Opposition lawmakers chanted “unacceptable” and tore up or threw copies of the proposed “Hisbah Act,” or accountability act, immediately after Law Minister Malik Zafar Azam introduced it for debate in the North West Frontier Province’s legislature.
The proposed law calls for setting up muhtasib offices on provincial and district levels to ensure adherence to Islamic values at public places, and during weekly Friday prayers.
The bill will also ensure adherence of prayers and Azan timings. Misuse of loud speakers and sectarian speeches in mosques would also be discouraged under the proposed law.
The government will provide the muhtasib with a police force to enforce the law. No court or authority will be able to question actions taken by the muhtasib. Nor will courts be allowed to issue a stay order, an interim order or an adjournment of any matter under consideration of the muhtasib office.
The Hisbah Bill, which was initiated in the assembly by the Muttahida Majlis-e-Amal government, is against the constitution, violates the fundamental human rights of citizens, is a recipe for polarizing society; and a blatant attempt to “Talebanize” the province and will push the people back into the dark ages, said Sen. Farhatullah Babar, Pakistan People’s Party spokesman.
He said the PPP condemned the bill and urged human rights organizations and the civil society to thwart this attempt to rob them of their rights guaranteed by the constitution.

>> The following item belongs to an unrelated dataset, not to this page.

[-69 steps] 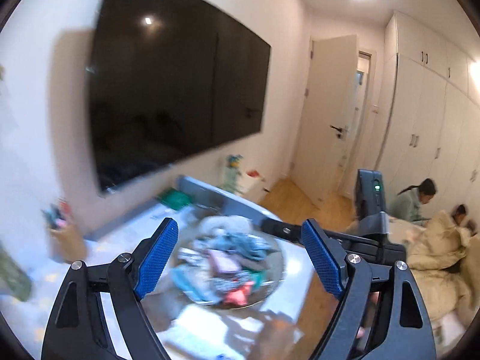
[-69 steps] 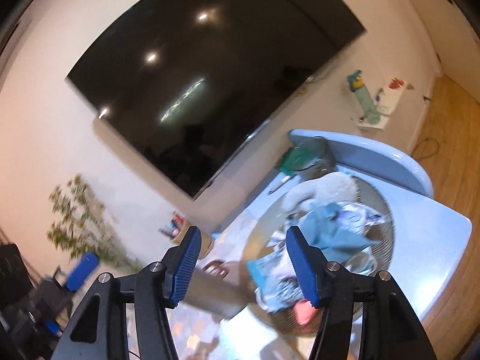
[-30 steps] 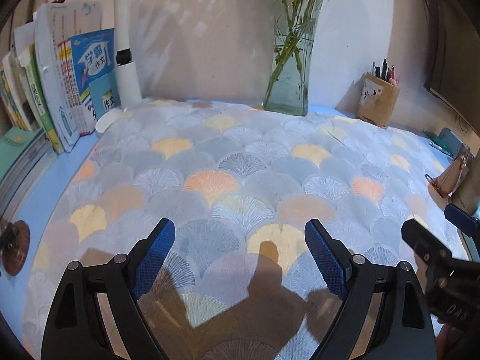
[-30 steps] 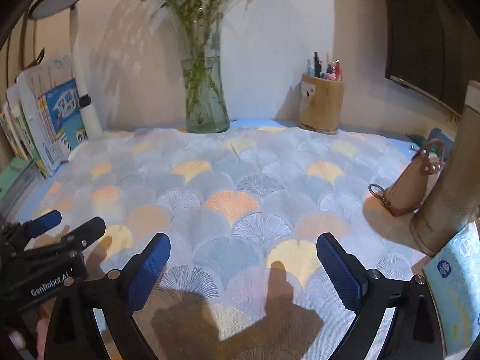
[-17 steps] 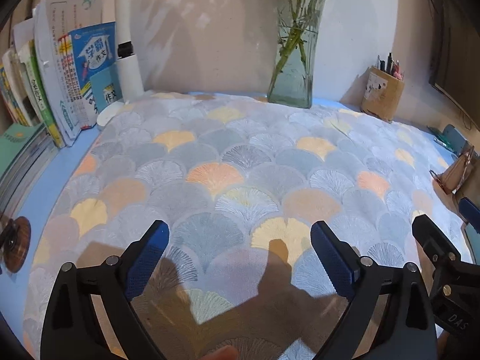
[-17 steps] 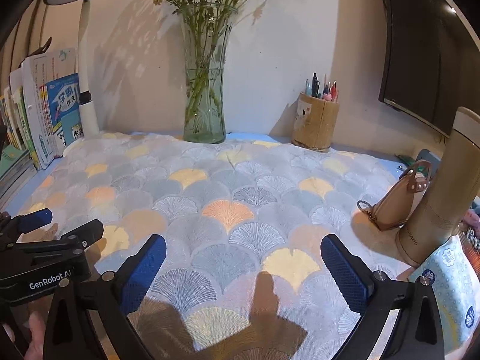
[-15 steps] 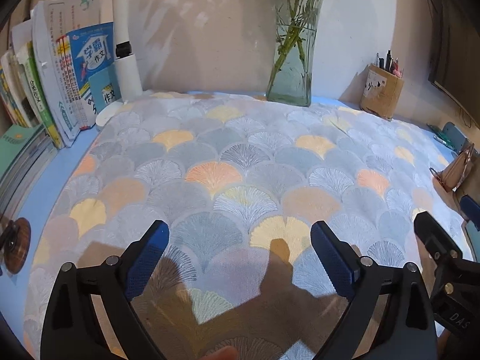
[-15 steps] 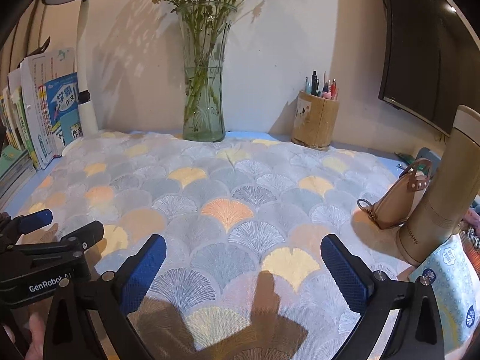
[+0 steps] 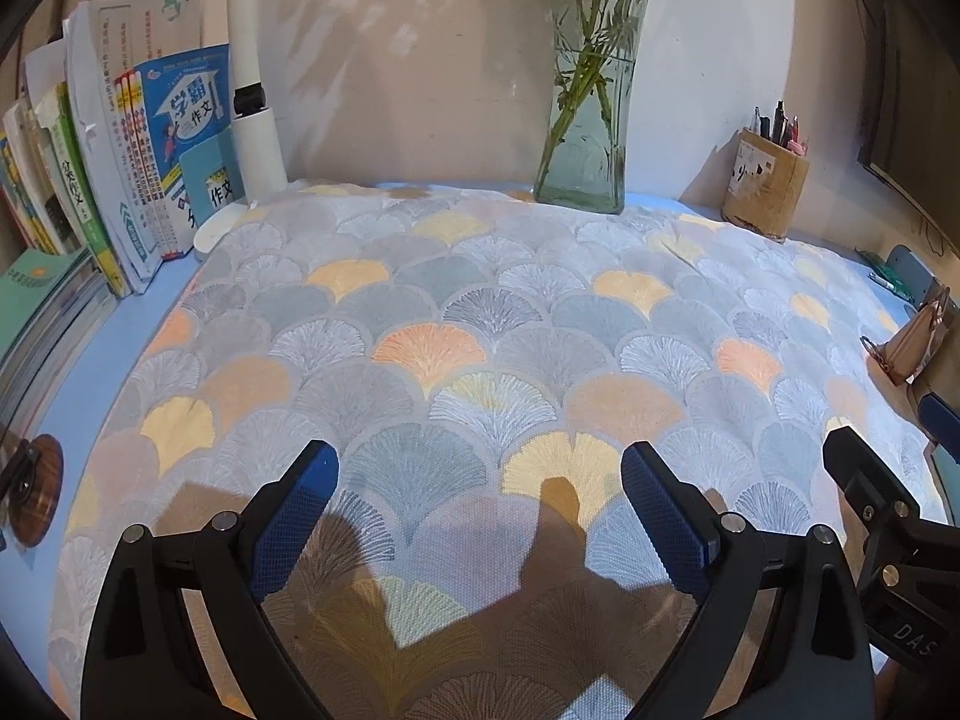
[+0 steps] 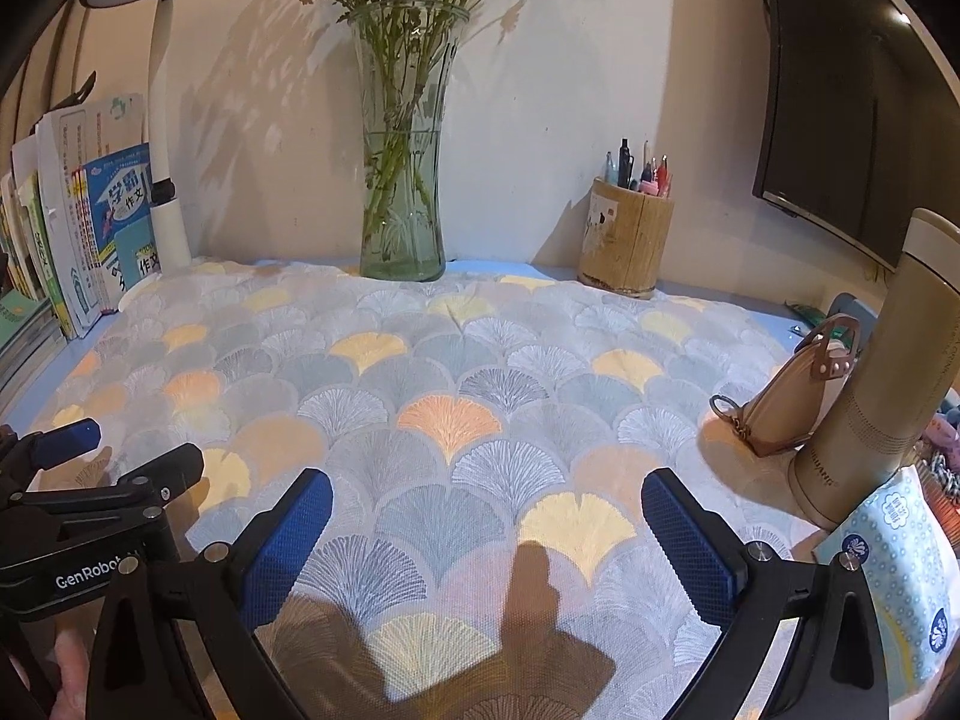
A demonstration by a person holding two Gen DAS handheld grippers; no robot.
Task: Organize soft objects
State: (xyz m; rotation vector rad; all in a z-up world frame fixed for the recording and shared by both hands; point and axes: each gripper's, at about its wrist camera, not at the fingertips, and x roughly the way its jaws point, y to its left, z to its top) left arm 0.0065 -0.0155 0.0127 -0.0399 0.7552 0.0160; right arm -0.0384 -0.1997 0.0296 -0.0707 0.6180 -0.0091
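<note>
Both your left gripper [image 9: 480, 510] and right gripper [image 10: 486, 534] hang wide and empty over the bare patterned cloth [image 10: 456, 384], while the soft things [image 10: 942, 438] peek in at far right, beyond the flask [image 10: 876, 396], nearest your right hand.

I see the soft objects [image 10: 942, 450] only as a bit of pink and striped fabric at my desk's far right edge, behind the tissue pack [image 10: 900, 564]; most of them are cut off.
</note>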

He said the bill allowed the provincial government to set up a chain of offices of religious ombudsmen at the provincial, district and tehsil levels and “raise a brigade of new Hisbah police” in the name of propagation of virtue and prevention of vice.

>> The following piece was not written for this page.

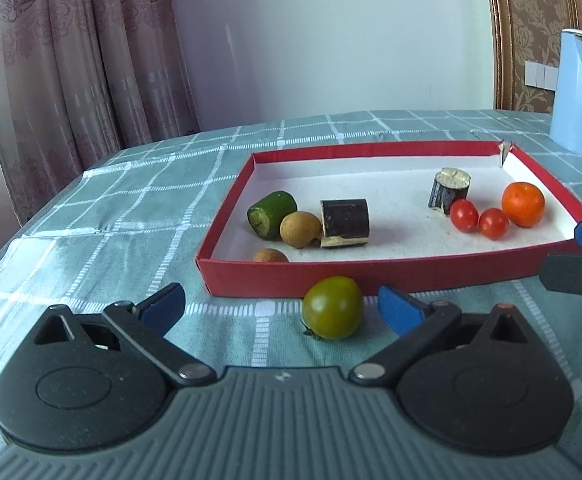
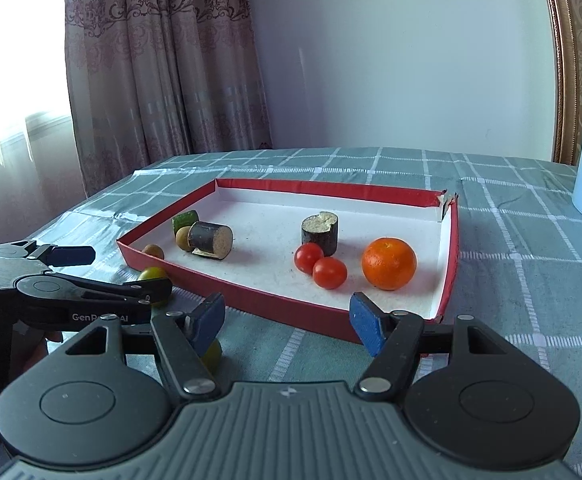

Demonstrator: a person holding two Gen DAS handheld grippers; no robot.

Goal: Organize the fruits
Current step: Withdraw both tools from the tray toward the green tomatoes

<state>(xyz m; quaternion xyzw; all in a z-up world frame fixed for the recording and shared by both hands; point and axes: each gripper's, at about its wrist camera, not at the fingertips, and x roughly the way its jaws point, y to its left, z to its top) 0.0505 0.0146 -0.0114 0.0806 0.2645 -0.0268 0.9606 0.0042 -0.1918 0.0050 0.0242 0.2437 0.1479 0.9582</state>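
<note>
green tomato (image 1: 333,307) sits outside the red tray (image 1: 283,276), framed by the left gripper's (image 1: 281,310) spread jaws for pickup, while right gripper (image 2: 287,326) waits half-spread, empty.

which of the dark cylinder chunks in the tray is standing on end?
The dark chunk by the two cherry tomatoes, pale cut face up. The other dark chunk, beside the brown round fruit, lies on its side.

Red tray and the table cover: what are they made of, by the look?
Red tray: looks like thin cardboard, matte red outside, white inside; a far corner is torn open, showing a paper edge. Table cover: seemingly woven cloth, matte green check, with fold creases.
</note>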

He said the bill aimed to give judicial jobs in grades 18 to 20 to madrassa graduates and to fool the people in the name of local elections.
He warned against Talebanizing Pakistani society and regulating the private lives of people in the name of enforcing an Islamic value system. “Spending hundreds of millions of rupees on these new institutions amounts to imposing medieval nonsense,” he said.
He said laws already existed to deal with the problems listed in the bill and sincerity demanded that the existing laws were implemented rather than making new ones.
He said it was atrocious that the muhtasib had been given powers under Section 10 (c) to regulate the media and promote what the “Pakistani Taleban” regard as “Islamic values”.
The senator said the religious parties in collusion with undemocratic forces had undermined Parliament by endorsing the 17th Amendment to the constitution and now, launched another assault on Parliament through the Hisbah Bill.
Last September, he said the Council of Islamic Ideology had declared that the Hisbah Bill was in contradiction to the constitution and “will not achieve the purposes of Shariah and instead raise controversies over the teachings of the Qur’an and Sunnah.”
All Pakistan Minorities Alliance (APMA) Chairman Shahbaz Bhatti described the bill as unconstitutional, undemocratic, irrelevant, inhumane and religious marshal law.